Just as candidates must switch nimbly from appealing to motivated activists in the primaries to centrists and swing voters in a general election, Internet candidates must bridge the gap between online and offline voters. Obama's team clearly knew from the beginning that it needed to parlay his initial online strength into a broader base of support. Like Dean and Paul, Obama used money raised online to buy advertising time in traditional mass media, especially TV. What distinguished Obama's efforts were the numerous ways the campaign guided online enthusiasts to reach non-techies. During the primaries, Obama's campaign pioneered a way to combine voter databases and telemarketing tools into a home-based phone banking system that allowed current supporters to easily call undecided voters in key states. Likewise, through e-mail and Web recruitment, the Obama campaign guided tens of thousands of netizens to volunteer in regional, offline voter registration and get-out-the-vote efforts. The campaign armed its organizers with online tools like a dashboard tracking system to organize, pace and tally their work.

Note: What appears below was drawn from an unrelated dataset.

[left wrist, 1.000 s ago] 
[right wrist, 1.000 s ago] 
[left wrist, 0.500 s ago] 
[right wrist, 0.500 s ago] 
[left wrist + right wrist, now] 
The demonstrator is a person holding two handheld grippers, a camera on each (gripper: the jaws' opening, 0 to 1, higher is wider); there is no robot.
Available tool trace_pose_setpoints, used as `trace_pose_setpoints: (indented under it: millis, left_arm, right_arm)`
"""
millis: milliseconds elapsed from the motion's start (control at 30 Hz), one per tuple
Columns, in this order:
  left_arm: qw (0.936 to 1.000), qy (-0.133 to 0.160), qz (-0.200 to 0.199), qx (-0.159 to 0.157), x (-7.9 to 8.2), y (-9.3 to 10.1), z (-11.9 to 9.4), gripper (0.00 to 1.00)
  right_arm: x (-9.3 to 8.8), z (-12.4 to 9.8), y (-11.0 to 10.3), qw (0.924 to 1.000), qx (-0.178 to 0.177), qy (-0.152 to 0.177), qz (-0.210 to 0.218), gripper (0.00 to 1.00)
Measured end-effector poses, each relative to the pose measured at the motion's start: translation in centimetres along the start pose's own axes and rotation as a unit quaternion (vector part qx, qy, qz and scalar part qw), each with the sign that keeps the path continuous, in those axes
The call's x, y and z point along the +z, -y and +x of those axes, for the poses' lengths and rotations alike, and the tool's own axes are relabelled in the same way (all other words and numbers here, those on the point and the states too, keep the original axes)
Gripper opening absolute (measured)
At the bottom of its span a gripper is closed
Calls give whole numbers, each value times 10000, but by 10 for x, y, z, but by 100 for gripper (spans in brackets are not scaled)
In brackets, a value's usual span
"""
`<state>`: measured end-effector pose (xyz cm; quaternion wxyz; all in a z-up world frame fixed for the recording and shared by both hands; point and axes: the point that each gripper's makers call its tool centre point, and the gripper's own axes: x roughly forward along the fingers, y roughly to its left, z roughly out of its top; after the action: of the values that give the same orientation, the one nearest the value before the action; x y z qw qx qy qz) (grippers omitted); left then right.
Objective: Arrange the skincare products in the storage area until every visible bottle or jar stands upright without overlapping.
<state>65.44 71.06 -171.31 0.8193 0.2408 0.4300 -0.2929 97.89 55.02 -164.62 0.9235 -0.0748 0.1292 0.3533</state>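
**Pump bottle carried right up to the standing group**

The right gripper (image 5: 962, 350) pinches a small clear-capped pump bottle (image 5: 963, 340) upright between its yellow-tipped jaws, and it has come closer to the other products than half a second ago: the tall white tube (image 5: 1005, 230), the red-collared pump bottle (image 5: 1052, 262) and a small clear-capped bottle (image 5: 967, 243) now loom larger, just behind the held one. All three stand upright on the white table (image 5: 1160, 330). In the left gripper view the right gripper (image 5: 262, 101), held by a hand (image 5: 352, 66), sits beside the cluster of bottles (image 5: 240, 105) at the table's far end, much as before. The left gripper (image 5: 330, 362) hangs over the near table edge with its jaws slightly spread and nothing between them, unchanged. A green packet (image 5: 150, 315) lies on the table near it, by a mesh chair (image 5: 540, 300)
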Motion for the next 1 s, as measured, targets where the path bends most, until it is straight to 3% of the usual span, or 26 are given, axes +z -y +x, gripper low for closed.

But perhaps the most powerful and successful element of Obama's overall Web strategy has been pairing the many-to-many credo of the Web to its natural offline partner, grass-roots organizing. On my.barackobama, nearly 30,000 user-created electronic mailing lists, such as Harlem for Obama or Filmmakers for Obama, coordinated largely spontaneous activities of local-, national- and issue-based groups. Group members could talk directly to each other and coordinate independent campaign efforts that ranged from sharing informal personal stories to planning big-ticket fundraisers, getting together for modest debate watching parties and organizing mammoth weekend get-out-the-vote efforts.

Given the resonance of Obama's campaign with young voters, some of this activity would almost certainly happened without facilitation by a central office; just witness the hundreds of slick, independently produced videos such as will.i.am's Yes We Can video, Humanitainment's The Empire Strikes Barack and Charles Stone III's Wassup 2008. But the deft orchestration of the campaign shrewdly turned the raw, organic energy and determinism of the web into a smart and broadly effective political tool. Though any one of Obama's netroots initiatives would have produced little on its own, in the aggregate they led to an overwhelming advantage in online traffic and awareness over his competitors.

Obama now presides over the largest, best-organized, best-funded, most enthusiastic political operation in the country. As one leading Republican commented in a recent New York magazine cover story, "They have basically invented their own party that is compatible with the Democratic Party but is bigger than the Democratic Party. Their e-mail list is more powerful than the DNC or RNC." Without the Internet, much of that success would have been impossible. Obama's ability to communicate with and mobilize millions of supporters will inevitably redefine how he and future presidents campaign and govern. From the beginning of his campaign, Barack Obama encouraged his supporters to believe that they could "bring about real change in Washington." His innovative campaign has already shown they have.